▶ [Activity] Where a line of the records holds the string "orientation", copy that line.

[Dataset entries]
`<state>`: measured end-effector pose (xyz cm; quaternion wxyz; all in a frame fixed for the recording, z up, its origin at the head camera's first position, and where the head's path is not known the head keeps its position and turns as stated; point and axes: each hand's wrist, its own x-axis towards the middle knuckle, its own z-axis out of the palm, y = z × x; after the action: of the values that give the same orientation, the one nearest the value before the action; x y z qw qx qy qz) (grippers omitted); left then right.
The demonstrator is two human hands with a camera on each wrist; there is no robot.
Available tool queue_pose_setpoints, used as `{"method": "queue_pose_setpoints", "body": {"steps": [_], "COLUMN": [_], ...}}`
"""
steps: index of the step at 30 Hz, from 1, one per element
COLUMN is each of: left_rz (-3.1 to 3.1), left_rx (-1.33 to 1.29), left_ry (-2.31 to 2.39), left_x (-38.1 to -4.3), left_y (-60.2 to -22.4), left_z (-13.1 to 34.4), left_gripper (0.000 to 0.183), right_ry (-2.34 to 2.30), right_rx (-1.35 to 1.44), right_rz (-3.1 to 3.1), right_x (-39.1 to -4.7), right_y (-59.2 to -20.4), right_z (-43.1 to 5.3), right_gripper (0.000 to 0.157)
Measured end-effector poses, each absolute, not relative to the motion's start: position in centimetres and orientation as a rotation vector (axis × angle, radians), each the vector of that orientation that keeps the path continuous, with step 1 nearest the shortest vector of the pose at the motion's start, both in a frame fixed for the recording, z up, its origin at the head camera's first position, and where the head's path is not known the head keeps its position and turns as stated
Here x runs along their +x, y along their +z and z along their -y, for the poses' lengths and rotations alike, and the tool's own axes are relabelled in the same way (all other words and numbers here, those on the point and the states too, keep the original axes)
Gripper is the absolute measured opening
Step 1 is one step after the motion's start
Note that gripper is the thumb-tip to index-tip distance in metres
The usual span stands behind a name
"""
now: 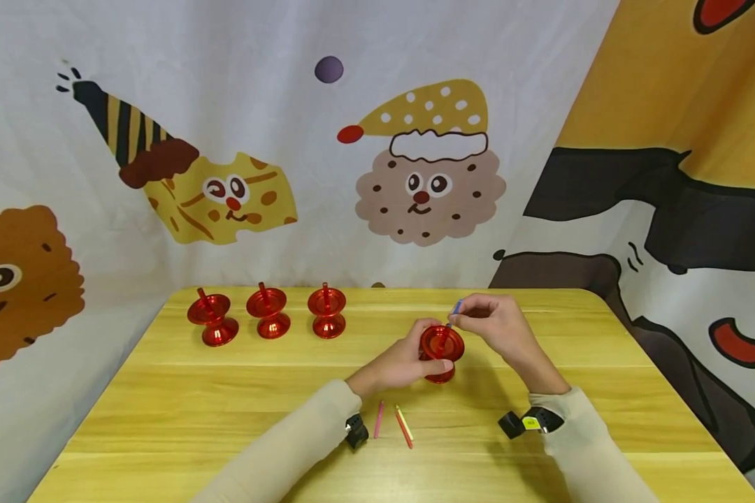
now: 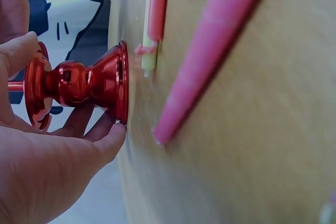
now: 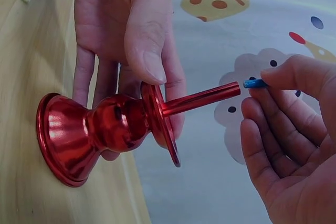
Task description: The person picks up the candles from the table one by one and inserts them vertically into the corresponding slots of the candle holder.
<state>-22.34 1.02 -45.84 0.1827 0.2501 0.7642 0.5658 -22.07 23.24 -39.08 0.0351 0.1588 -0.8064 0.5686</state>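
My left hand (image 1: 404, 360) holds a shiny red candle holder (image 3: 113, 124) around its cup and waist, the thumb at the dish rim. Its base is at the wooden tabletop, and a thin red tube stands up from the dish. Between thumb and forefinger my right hand (image 3: 294, 124) pinches a slim blue candle (image 3: 254, 83). The lower end of the candle is right at the tube's open top, with a small gap between them in the right wrist view. Most of the blue candle is hidden by the fingers there; its upper part shows in the head view.
Three matching red holders, left (image 1: 212, 318), middle (image 1: 268, 311) and right (image 1: 327, 309), stand along the table's back left. Nearer me lie a pink candle (image 1: 379, 419), a red candle (image 1: 405, 429) and a pale yellow candle (image 1: 403, 418). A printed cloth (image 1: 327, 209) hangs behind the table.
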Motion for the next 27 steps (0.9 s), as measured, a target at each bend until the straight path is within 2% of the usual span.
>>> {"method": "queue_pose_setpoints", "body": {"steps": [16,22,27], "left_rz": [-2.190,-2.181,-2.184], "left_rx": [0.703,0.701,0.670], "left_ry": [1.568,1.570,1.537], "left_x": [-22.3,-22.4,-22.4], "left_y": [-45.9,-46.0,-45.8], "left_z": [-1.8,-1.8,-1.5], "left_gripper": [0.076,0.074,0.087], "right_ry": [1.618,1.574,1.557], "right_rx": [0.514,0.498,0.510], "right_rz": [2.548,2.575,2.591], "right_x": [-21.9,-21.8,-21.8], "right_y": [-39.6,-39.7,-40.2], "right_z": [-23.8,-23.9,-24.1], "right_gripper": [0.010,0.005,0.007]}}
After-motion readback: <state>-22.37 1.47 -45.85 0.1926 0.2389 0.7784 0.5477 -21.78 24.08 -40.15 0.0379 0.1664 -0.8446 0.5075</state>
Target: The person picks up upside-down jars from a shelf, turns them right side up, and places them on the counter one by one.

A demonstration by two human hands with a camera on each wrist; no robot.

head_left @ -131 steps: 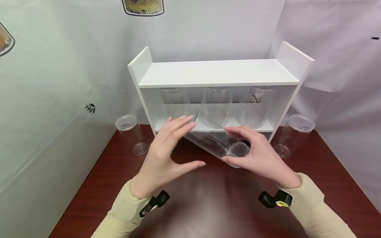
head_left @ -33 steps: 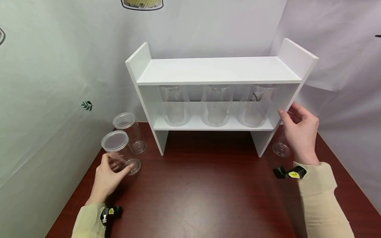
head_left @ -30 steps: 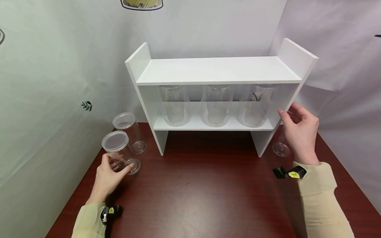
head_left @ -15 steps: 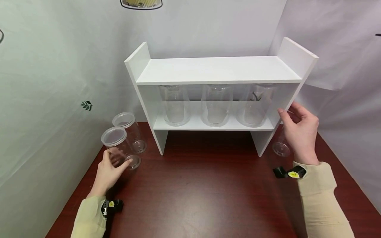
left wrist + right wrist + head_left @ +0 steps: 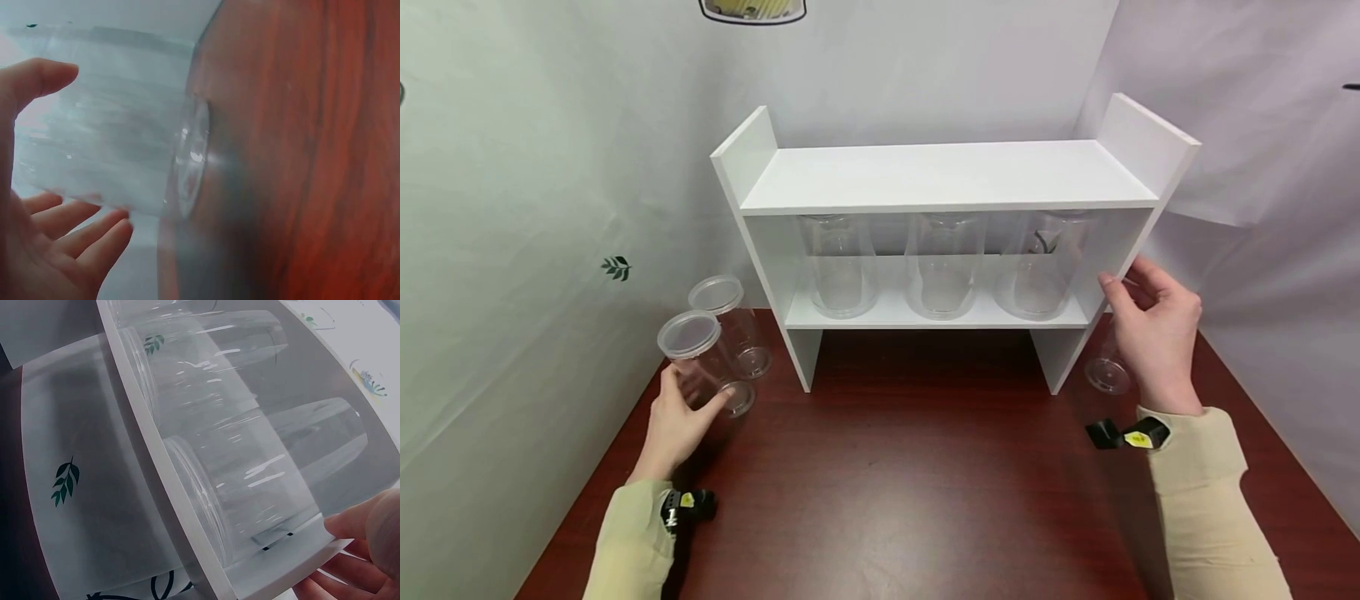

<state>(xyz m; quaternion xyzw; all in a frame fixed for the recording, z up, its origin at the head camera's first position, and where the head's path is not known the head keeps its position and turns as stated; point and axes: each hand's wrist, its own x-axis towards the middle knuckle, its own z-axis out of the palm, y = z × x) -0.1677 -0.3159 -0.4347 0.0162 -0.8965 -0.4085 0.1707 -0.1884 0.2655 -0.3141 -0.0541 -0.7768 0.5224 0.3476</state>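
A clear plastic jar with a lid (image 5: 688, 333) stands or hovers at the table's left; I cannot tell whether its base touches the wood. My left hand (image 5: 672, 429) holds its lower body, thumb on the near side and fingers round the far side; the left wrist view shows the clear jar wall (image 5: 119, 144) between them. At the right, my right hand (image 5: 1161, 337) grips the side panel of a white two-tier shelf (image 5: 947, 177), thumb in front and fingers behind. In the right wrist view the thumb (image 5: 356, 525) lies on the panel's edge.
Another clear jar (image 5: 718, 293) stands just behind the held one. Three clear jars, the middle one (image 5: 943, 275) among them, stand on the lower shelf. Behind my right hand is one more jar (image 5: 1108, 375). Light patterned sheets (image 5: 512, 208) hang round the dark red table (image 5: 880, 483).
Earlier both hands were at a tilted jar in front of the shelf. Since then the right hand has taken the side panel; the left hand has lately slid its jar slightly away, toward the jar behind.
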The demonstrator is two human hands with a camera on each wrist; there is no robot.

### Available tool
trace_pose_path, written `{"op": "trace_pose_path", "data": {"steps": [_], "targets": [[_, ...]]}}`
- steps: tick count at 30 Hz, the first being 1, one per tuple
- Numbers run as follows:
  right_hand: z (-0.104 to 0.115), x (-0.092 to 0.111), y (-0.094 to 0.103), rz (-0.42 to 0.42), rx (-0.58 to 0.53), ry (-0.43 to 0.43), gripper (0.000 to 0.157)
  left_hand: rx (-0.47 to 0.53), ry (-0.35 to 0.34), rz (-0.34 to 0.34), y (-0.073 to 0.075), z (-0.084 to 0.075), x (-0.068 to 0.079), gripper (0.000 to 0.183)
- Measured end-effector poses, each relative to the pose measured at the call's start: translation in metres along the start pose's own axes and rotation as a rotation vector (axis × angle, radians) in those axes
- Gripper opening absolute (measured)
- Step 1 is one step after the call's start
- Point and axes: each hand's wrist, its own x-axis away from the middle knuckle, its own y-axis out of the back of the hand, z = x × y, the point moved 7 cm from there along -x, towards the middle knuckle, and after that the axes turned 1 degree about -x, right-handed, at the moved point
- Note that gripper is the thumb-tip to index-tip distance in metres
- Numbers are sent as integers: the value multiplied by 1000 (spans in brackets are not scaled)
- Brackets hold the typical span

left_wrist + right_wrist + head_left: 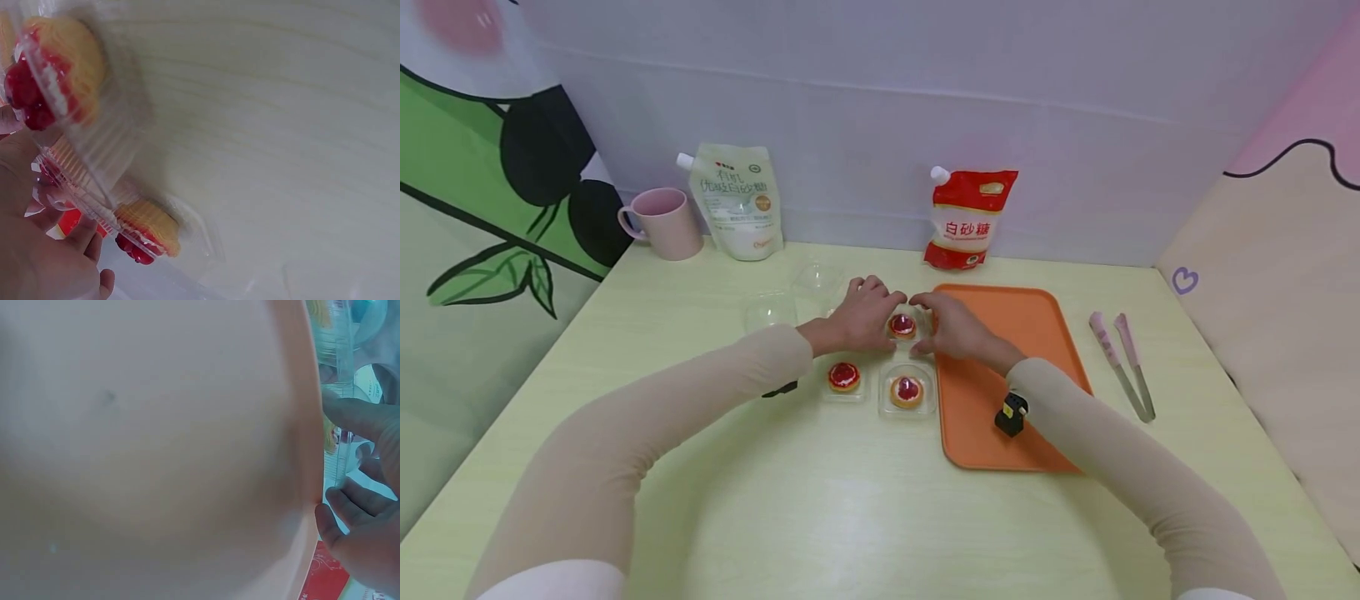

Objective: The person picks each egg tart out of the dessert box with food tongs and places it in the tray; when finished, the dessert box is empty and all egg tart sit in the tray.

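Between my two hands, in the head view, sits a small red-topped tart point(902, 326) in a clear plastic box. My left hand point(861, 318) holds the box's left side, its thumb near and its fingers at the far edge. From the right, my right hand point(961, 329) holds the opposite side in a similar span, over the tray's edge. Closer to me lie two more boxed tarts, a left tart point(844, 377) and a right tart point(907, 392). The left wrist view shows the left hand point(47, 231) beside clear boxes; in the right wrist view the right hand point(365, 481) touches a box wall.
An orange tray point(1015, 442) lies right of the boxes, with pink-handled tongs point(1123, 367) beyond it. Clear plastic pieces point(771, 308) lie behind my left forearm. Along the back stand a pink mug point(668, 225), a pale sugar pouch point(737, 204) and a red sugar pouch point(968, 221).
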Motion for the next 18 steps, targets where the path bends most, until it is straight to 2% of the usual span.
{"op": "trace_pose_path", "data": {"steps": [11, 18], "targets": [[2, 1, 2, 16, 73, -6, 74, 62, 7, 51, -4, 4, -3, 74], [0, 1, 6, 31, 50, 10, 71, 67, -1, 53, -6, 5, -6, 77]]}}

▶ [Written answer]
`<state>`: measured end-effector pose (xyz cm; quaternion wxyz; all in a frame fixed for the recording, z up, its origin at the head camera's first position, and where the head's path is not known the head keeps its position and turns as stated; point and axes: each hand's wrist, its own x-axis towards the middle knuckle, its own z-axis out of the palm, y = z × x; after the action: of the values that give the same orientation, the one nearest the value before the action; x y z qw qx qy qz) (grippers omitted); left then right.
Measured end-effector poses, each absolute, not relative to the motion's start: position in centimetres and orientation as a rotation vector (axis × angle, radians), each the vector of that orientation that keeps the path continuous, with step 1 nearest the shortest vector of the pose at the motion's start, both in a frame fixed for the recording, z up, its origin at the head camera's first position, and where the head's path is not known the head keeps its position and turns as stated

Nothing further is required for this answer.